1. Preheat the oven to 375 degrees F (190 degrees C).

2. Place spinach in a large glass bowl, and heat in the microwave for 3 minutes, stirring every minute or so, or until wilted. Stir in sour cream, pepperjack cheese, and garlic.

3. Lay the chicken breasts out on a clean surface, and spoon some of the spinach mixture onto each one. Roll up chicken to enclose the spinach, then wrap each chicken breast with two slices of bacon. Secure with toothpicks, and arrange in a shallow baking dish.

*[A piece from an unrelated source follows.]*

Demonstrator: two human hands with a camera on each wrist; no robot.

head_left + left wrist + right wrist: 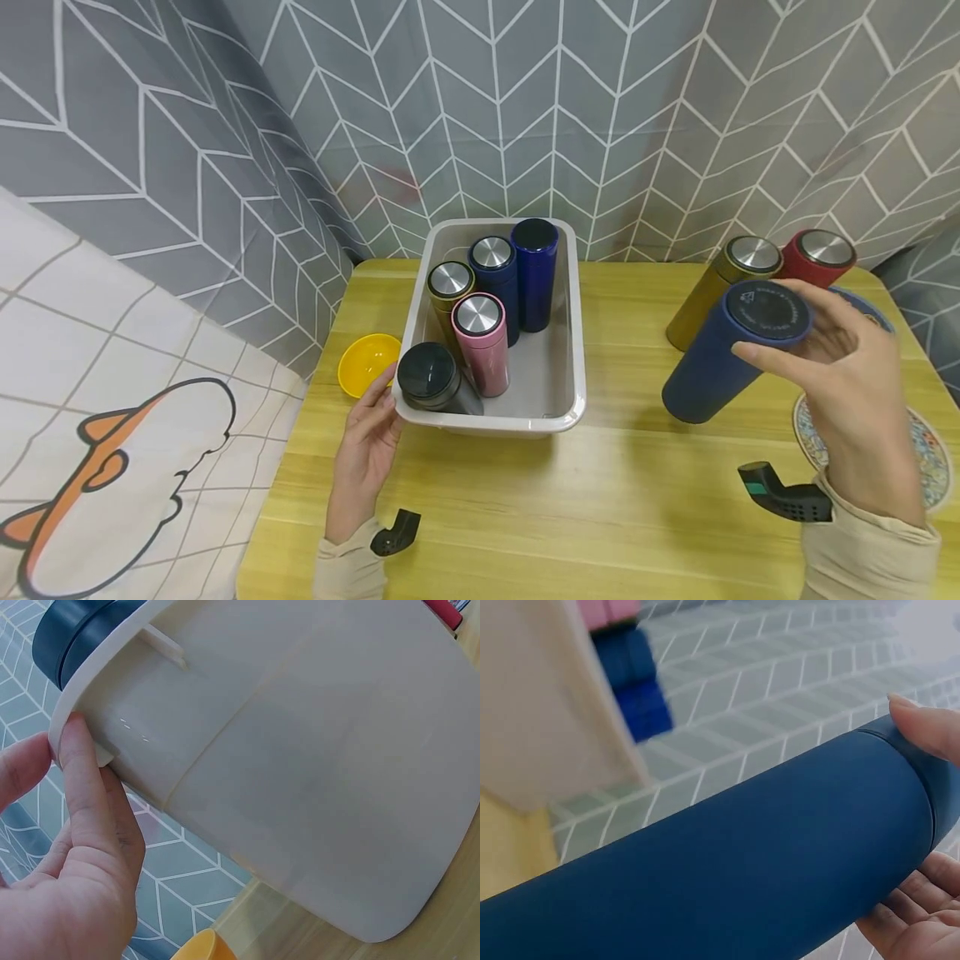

4. Bake uncovered for 35 minutes in the preheated oven, then increase heat to 500 degrees F (260 degrees C), or use the oven's broiler to cook for an additional 5 to 10 minutes to brown the bacon.


 
 
 
January 06, 2012
3ttoad
Thank you moretac for the tip on butterflying the chicken breasts!! Really yummy and easy recipe!!
 
 
October 13, 2011
mp4424
 
 
February 13, 2011
moretac
Delicious recipe! I butterflied the chicken breast, put the mix in and folded them back, didn't even need toothpicks or twine, the spinach stayed in. I also used real bacon bits and put them in with the spinach which ended up being really tasty and easy. Even so the recipe was a lot of work which is why I am not giving it a perfect score.
 
 
August 23, 2009
lindsayrae114
This dish was pretty tasty on the first try! I modified the recipe by flattening the chicken breasts, making it easier to roll them up and skewer. If you have large chickens to deal with, cutting a slit in the middle may give you the same effect. I also drained the spinach after wilting in a cheesecloth (a strainer would do the same) just to get rid of a little of that excess water. The sour cream gave it all back. This dish is hugely flavorful and rich. Great with a light side of steamed veggies!